▶ [Assignment] The answer must consist of the entire listing, repeated exactly.

"""

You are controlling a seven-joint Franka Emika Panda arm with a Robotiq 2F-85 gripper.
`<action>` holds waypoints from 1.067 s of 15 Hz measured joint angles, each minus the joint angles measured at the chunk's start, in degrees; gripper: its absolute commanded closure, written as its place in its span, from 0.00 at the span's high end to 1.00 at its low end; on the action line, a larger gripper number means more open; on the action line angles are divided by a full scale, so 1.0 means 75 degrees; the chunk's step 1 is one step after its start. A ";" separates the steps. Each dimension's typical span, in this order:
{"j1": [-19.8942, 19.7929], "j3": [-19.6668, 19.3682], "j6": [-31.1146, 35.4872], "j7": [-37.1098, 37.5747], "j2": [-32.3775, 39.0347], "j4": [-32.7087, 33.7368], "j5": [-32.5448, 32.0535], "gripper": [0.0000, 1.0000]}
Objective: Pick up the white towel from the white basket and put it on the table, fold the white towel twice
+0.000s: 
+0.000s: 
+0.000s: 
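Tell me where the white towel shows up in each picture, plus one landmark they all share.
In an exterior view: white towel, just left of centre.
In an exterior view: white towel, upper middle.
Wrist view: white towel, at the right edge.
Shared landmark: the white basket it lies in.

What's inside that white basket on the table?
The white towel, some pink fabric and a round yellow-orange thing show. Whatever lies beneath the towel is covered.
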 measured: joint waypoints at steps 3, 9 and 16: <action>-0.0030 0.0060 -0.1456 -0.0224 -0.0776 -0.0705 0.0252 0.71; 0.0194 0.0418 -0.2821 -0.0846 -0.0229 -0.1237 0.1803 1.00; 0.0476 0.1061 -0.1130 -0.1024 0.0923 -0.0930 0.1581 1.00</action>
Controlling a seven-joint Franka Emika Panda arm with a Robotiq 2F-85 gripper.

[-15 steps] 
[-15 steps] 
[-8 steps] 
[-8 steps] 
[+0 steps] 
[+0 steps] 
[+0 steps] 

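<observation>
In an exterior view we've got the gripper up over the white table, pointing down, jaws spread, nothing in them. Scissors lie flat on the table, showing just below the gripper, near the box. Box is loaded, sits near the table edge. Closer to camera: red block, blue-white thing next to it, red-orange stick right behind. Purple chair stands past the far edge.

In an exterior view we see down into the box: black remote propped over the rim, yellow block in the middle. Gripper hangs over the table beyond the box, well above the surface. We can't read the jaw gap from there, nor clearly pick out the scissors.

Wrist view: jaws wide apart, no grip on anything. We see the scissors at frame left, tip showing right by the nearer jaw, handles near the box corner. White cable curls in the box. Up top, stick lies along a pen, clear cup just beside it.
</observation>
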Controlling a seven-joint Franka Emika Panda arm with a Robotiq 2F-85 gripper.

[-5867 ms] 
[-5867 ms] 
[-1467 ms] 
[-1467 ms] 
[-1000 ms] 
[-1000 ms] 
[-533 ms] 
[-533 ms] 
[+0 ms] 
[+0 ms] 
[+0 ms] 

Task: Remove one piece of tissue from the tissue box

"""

▶ [Response to this exercise]
You are controlling a seven-joint Franka Emika Panda arm with a Robotiq 2F-85 gripper.
`<action>` holds waypoints from 1.067 s of 15 Hz measured joint angles, each minus the joint angles measured at the chunk's start, in degrees; gripper: its absolute commanded closure, written as its place in its span, from 0.00 at the span's high end to 1.00 at its low end; on the action line, a larger gripper number means more open; on the action line angles are divided by a full scale, so 1.0 means 75 degrees; the chunk's step 1 is one step after its start. A ";" separates the steps. Each dimension's typical span, in this order:
{"j1": [-19.8942, 19.7929], "j3": [-19.6668, 19.3682], "j6": [-31.1146, 35.4872], "j7": [-37.1098, 37.5747], "j2": [-32.3775, 39.0347], "j4": [-32.7087, 33.7368], "j5": [-32.5448, 32.0535], "gripper": [0.0000, 1.0000]}
Objective: Pick up the white towel from the white basket and put it on the table, fold the white towel twice
+0.000s: 
+0.000s: 
+0.000s: 
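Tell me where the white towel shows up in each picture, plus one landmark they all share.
In an exterior view: white towel, just left of centre.
In an exterior view: white towel, upper middle.
Wrist view: white towel, at the right edge.
Shared landmark: the white basket it lies in.

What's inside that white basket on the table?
The white towel, some pink fabric and a round yellow-orange thing show. Whatever lies beneath the towel is covered.
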 measured: joint waypoints at steps 3, 9 and 16: <action>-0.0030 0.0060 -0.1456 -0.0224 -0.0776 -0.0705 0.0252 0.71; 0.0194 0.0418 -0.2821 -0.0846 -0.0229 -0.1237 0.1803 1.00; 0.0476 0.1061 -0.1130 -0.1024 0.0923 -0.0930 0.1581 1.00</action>
Controlling a seven-joint Franka Emika Panda arm with a Robotiq 2F-85 gripper.

[-15 steps] 
[-15 steps] 
[-8 steps] 
[-8 steps] 
[+0 steps] 
[+0 steps] 
[+0 steps] 

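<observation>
In an exterior view we've got the gripper up over the white table, pointing down, jaws spread, nothing in them. Scissors lie flat on the table, showing just below the gripper, near the box. Box is loaded, sits near the table edge. Closer to camera: red block, blue-white thing next to it, red-orange stick right behind. Purple chair stands past the far edge.

In an exterior view we see down into the box: black remote propped over the rim, yellow block in the middle. Gripper hangs over the table beyond the box, well above the surface. We can't read the jaw gap from there, nor clearly pick out the scissors.

Wrist view: jaws wide apart, no grip on anything. We see the scissors at frame left, tip showing right by the nearer jaw, handles near the box corner. White cable curls in the box. Up top, stick lies along a pen, clear cup just beside it.
</observation>
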Controlling a seven-joint Franka Emika Panda arm with a Robotiq 2F-85 gripper.

[-5867 ms] 
[-5867 ms] 
[-1467 ms] 
[-1467 ms] 
[-1000 ms] 
[-1000 ms] 
[-533 ms] 
[-533 ms] 
[+0 ms] 
[+0 ms] 
[+0 ms] 

Task: Remove one piece of tissue from the tissue box

The requested output has been produced.